Kids can start their financial education at a young age. Starting to teach the basic principles of debt, money management, and credit before college is a good idea. Students should have a firm grasp of financial concepts before they pack their bags. If you plan to give your teen a credit card, make sure they know how to handle it.

We all need to know about good credit

In the United States, a great credit score is one of the ways to achieve certain financial goals. If you plan to make a major purchase, you could save up until you have enough cash set aside. It is possible to buy a home that way, most of us would prefer to get in 30 years earlier on borrowed money.

The difference between a great credit score and a poor or average credit score affects the interest you pay on debt. In turn, this affects the money that stays in your pocket. You might be able to buy a car with a credit score of 620, but your interest rate will be higher than the customer, whose score is 790. For those with poor or average credit, financing is more expensive. Low credit scorers pay more in monthly payments and overall cost for the privilege of using lenders’ money to buy what they need.

Credit for teens

Your child probably learned basic math skills in elementary school, like how to count change after making a purchase. Later, though, attention shifted to shapes and algebraic formulas. Typical American education includes little about our credit scores and credit histories, although those items are of critical importance to us all when we become adults. It’s mostly down to parents to help teens learn. A fundamental knowledge of credit can help your teen in several ways.
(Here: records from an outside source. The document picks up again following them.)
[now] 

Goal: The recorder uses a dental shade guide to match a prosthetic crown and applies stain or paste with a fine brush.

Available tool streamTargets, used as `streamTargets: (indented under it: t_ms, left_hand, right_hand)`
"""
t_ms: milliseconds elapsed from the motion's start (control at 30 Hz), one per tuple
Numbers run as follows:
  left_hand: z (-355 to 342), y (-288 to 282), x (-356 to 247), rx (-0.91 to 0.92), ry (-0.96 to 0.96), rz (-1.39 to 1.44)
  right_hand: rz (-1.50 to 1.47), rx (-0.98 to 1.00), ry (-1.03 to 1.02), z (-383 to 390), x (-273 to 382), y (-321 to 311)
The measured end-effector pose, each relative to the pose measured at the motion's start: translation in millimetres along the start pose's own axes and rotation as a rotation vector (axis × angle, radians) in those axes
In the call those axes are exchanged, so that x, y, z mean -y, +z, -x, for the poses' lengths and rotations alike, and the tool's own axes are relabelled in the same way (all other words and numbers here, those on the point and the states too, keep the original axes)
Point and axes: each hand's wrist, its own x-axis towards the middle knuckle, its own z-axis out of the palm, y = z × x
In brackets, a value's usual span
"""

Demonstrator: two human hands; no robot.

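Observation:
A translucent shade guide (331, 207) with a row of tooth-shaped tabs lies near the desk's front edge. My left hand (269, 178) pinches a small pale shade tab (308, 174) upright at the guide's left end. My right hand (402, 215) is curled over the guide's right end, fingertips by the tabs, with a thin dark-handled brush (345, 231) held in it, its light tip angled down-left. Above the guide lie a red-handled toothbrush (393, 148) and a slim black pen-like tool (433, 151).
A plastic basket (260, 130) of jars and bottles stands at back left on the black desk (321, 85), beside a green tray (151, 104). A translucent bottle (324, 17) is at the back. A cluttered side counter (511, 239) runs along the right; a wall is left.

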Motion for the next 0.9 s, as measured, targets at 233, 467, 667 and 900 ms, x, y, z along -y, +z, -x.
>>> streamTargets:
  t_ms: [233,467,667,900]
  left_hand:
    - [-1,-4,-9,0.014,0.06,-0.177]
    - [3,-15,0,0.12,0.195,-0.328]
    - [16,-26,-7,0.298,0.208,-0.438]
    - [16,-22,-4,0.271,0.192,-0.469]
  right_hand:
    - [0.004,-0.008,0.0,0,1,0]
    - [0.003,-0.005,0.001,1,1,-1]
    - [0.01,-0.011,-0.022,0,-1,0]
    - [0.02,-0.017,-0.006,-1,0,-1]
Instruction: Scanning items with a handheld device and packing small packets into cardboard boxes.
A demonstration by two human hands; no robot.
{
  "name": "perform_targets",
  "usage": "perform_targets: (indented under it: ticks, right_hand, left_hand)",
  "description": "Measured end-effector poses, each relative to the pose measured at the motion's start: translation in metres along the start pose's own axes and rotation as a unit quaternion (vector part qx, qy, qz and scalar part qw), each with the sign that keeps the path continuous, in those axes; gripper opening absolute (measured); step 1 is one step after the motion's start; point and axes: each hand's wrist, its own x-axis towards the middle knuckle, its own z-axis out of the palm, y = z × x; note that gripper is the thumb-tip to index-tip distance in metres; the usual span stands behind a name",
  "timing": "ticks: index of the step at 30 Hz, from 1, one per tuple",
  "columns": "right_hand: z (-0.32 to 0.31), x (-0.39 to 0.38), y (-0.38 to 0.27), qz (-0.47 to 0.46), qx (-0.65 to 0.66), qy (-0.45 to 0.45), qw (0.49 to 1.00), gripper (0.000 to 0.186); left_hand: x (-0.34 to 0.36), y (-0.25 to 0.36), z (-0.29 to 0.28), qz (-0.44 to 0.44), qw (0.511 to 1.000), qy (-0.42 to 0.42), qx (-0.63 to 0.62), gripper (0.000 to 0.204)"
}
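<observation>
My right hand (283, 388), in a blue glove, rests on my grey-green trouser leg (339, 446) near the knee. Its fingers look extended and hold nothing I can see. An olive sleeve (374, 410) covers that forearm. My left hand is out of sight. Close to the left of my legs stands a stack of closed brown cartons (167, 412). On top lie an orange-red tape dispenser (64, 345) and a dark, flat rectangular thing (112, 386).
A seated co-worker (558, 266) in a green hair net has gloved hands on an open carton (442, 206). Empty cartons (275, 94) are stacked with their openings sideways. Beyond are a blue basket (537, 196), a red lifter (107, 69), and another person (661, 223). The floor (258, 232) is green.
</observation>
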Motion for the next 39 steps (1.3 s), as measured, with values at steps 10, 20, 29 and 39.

  • Understanding how credit cards work will help your child avoid over-using revolving debt.
  • Managing credit responsibly can open the door to better interest rates for big-ticket items when the time is right.
  • Knowing how to monitor their credit could help your teen avoid becoming the victim of fraud.

With a firm grasp on a few basic principles, your teen will be well on the way to responsible financial management, an outstanding credit score and great financing opportunities. The main topics you need to address are:

Teaching your teen about money and credit

  • Explain that credit means debt. Debt means money that you owe until you pay it off.
  • Teach your child to save for smaller items like cell phones or iPods
  • Encourage your child to have savings strategies, like one-third of an allowance or half of all birthday gifts
  • Explain how to build a great credit score, like using a credit card sparingly and paying it off every month. Perhaps start with a secured card in the child’s name, using their own savings to secure the card.
  • Explain the right way to use a credit card is for convenience when you can afford the payments and the balance due won’t remain high
  • Reinforce the wrong reasons for using credit cards is to buy something you can’t afford.
  • Discuss the cost of interest at different rates and the pros and cons of paying an annual fee
  • Explain what credit monitoring is and why it is important
  • Ideally, don’t co-sign. Let your child build credit the old-fashioned way.
  • If she gets into a financial jam, don’t be tempted to immediately bail them out. Enroucage them to seek free or low-cost assistance from the National Foundation for Credit Counseling or the American Consumer Credit Counseling Service.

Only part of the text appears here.